* [EXERCISE BRIEF]: Please copy each line of the listing below precisely, excluding the images.

* [SUPPLIED DATA]:

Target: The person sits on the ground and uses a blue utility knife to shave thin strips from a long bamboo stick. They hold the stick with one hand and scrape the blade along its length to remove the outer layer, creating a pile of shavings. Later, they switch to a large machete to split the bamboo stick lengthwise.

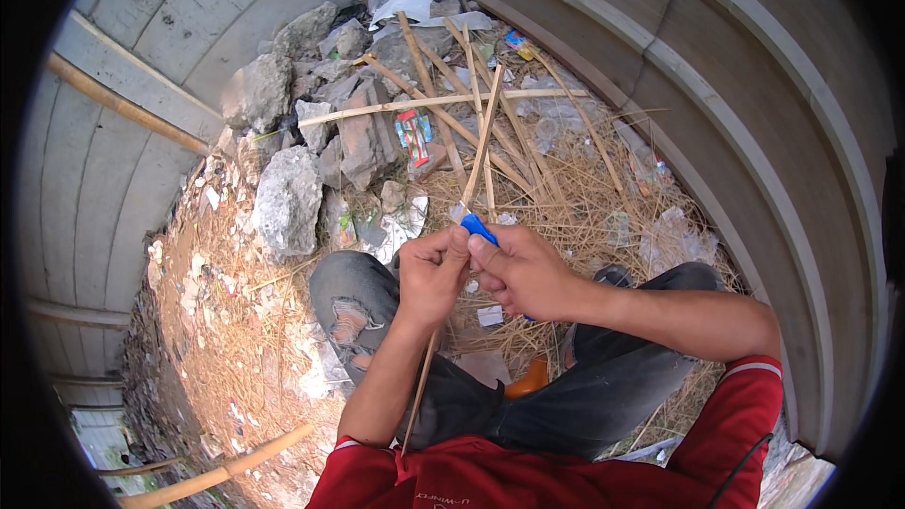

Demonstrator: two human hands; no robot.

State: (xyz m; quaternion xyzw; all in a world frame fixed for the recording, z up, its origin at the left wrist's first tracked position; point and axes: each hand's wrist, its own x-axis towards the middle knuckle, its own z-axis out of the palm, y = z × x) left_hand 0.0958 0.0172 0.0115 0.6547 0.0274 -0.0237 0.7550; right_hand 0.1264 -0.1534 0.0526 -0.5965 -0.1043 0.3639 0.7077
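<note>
Blue-handled knife (481, 229) gripped in right hand (528, 273); left hand (432, 271) pinches wooden strip (484, 141) alongside; overpressing could cause slip, cut.

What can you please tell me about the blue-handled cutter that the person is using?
The blue-handled cutter has a bright blue grip that looks like plastic, and a small, pale, metallic-looking tip, probably its blade. It slants, tip toward the upper left of the picture, in the right hand, whose fingers hide much of it. The tip lies right by a bamboo strip held in the left hand; whether they touch is too small to tell.
</note>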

* [RESPONSE BELOW]:
Target: The person sits on the ground and uses a blue utility knife to shave thin strips from a long bamboo stick. They hold the stick with one hand and scrape the blade along its length to remove the outer layer, creating a pile of shavings. Later, they switch to a large machete to split the bamboo stick lengthwise.


Demonstrator: two human hands; no robot.

State: (xyz m; quaternion xyzw; all in a world frame fixed for the recording, z up, its origin at the left wrist's first tracked position; point and axes: each hand's wrist, its own x-axis towards the middle knuckle, its own z-axis out of the palm, y = z × x) left_hand 0.0958 0.0172 0.0115 0.6547 0.0274 -0.0237 0.7550; right_hand 0.1264 -0.1534 0.0526 -0.5965 -0.1043 0.3639 0.7077
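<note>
Blue-handled knife (481, 229) gripped in right hand (528, 273); left hand (432, 271) pinches wooden strip (484, 141) alongside; overpressing could cause slip, cut.

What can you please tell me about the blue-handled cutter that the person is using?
The blue-handled cutter has a bright blue grip that looks like plastic, and a small, pale, metallic-looking tip, probably its blade. It slants, tip toward the upper left of the picture, in the right hand, whose fingers hide much of it. The tip lies right by a bamboo strip held in the left hand; whether they touch is too small to tell.
</note>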

There is no more to add to the answer.